* Dataset records *
####################

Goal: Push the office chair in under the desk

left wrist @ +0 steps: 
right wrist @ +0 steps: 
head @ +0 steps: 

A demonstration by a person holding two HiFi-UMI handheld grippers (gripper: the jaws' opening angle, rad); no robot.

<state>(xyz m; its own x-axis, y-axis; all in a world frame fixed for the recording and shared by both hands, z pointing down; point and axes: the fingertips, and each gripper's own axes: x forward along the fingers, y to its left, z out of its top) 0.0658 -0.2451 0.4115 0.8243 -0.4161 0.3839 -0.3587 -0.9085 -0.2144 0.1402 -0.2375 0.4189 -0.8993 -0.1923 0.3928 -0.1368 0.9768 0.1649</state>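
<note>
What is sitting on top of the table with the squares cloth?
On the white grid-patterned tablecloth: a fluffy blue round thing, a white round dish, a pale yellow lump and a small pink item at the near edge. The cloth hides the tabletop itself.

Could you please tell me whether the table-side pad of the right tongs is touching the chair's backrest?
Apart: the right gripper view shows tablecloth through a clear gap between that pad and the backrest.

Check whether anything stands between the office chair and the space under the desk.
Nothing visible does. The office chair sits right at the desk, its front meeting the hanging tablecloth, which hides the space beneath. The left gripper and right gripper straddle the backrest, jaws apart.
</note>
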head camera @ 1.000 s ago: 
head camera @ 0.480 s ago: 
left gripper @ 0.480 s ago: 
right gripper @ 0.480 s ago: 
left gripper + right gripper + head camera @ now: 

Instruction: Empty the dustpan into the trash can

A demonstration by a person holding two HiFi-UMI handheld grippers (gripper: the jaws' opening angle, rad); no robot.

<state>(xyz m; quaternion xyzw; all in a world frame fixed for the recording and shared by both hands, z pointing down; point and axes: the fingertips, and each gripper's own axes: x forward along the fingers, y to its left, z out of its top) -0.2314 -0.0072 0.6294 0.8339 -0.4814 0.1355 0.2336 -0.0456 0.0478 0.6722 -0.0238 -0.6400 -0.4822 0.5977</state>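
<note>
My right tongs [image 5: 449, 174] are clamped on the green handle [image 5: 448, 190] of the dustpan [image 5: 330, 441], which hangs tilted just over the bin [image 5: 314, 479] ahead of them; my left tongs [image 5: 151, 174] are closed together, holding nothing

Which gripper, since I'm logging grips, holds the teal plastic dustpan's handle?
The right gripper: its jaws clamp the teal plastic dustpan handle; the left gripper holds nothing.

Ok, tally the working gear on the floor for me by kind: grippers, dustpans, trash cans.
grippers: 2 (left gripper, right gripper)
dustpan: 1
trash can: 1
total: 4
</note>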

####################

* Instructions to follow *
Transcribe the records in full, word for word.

* Your response *
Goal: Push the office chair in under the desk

left wrist @ +0 steps: 
right wrist @ +0 steps: 
head @ +0 steps: 

A demonstration by a person holding two HiFi-UMI handheld grippers (gripper: the jaws' opening angle, rad); no robot.

<state>(xyz m; its own x-axis, y-axis; all in a world frame fixed for the recording and shared by both hands, z pointing down; point and axes: the fingertips, and each gripper's own axes: x forward along the fingers, y to its left, z out of its top) 0.0658 -0.2451 0.4115 0.8243 -0.4161 0.3839 -0.3587 -0.9085 -0.2144 0.1402 -0.2375 0.4189 -0.8993 -0.1923 0.3928 -0.1368 0.9768 0.1649</state>
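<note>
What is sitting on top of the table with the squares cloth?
On the white grid-patterned tablecloth: a fluffy blue round thing, a white round dish, a pale yellow lump and a small pink item at the near edge. The cloth hides the tabletop itself.

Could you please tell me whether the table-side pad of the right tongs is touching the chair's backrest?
Apart: the right gripper view shows tablecloth through a clear gap between that pad and the backrest.

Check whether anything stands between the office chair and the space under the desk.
Nothing visible does. The office chair sits right at the desk, its front meeting the hanging tablecloth, which hides the space beneath. The left gripper and right gripper straddle the backrest, jaws apart.
</note>
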head camera @ 1.000 s ago: 
head camera @ 0.480 s ago: 
left gripper @ 0.480 s ago: 
right gripper @ 0.480 s ago: 
left gripper + right gripper + head camera @ now: 

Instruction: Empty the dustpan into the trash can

A demonstration by a person holding two HiFi-UMI handheld grippers (gripper: the jaws' opening angle, rad); no robot.

<state>(xyz m; quaternion xyzw; all in a world frame fixed for the recording and shared by both hands, z pointing down; point and axes: the fingertips, and each gripper's own axes: x forward along the fingers, y to its left, z out of its top) -0.2314 -0.0072 0.6294 0.8339 -0.4814 0.1355 0.2336 -0.0456 0.0478 0.6722 -0.0238 -0.6400 -0.4822 0.5977</state>
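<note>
My right tongs [image 5: 449, 174] are clamped on the green handle [image 5: 448, 190] of the dustpan [image 5: 330, 441], which hangs tilted just over the bin [image 5: 314, 479] ahead of them; my left tongs [image 5: 151, 174] are closed together, holding nothing

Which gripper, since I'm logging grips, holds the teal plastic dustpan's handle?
The right gripper: its jaws clamp the teal plastic dustpan handle; the left gripper holds nothing.

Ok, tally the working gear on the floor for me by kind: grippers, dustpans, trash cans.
grippers: 2 (left gripper, right gripper)
dustpan: 1
trash can: 1
total: 4
</note>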

The exercise is done, with nothing more to add.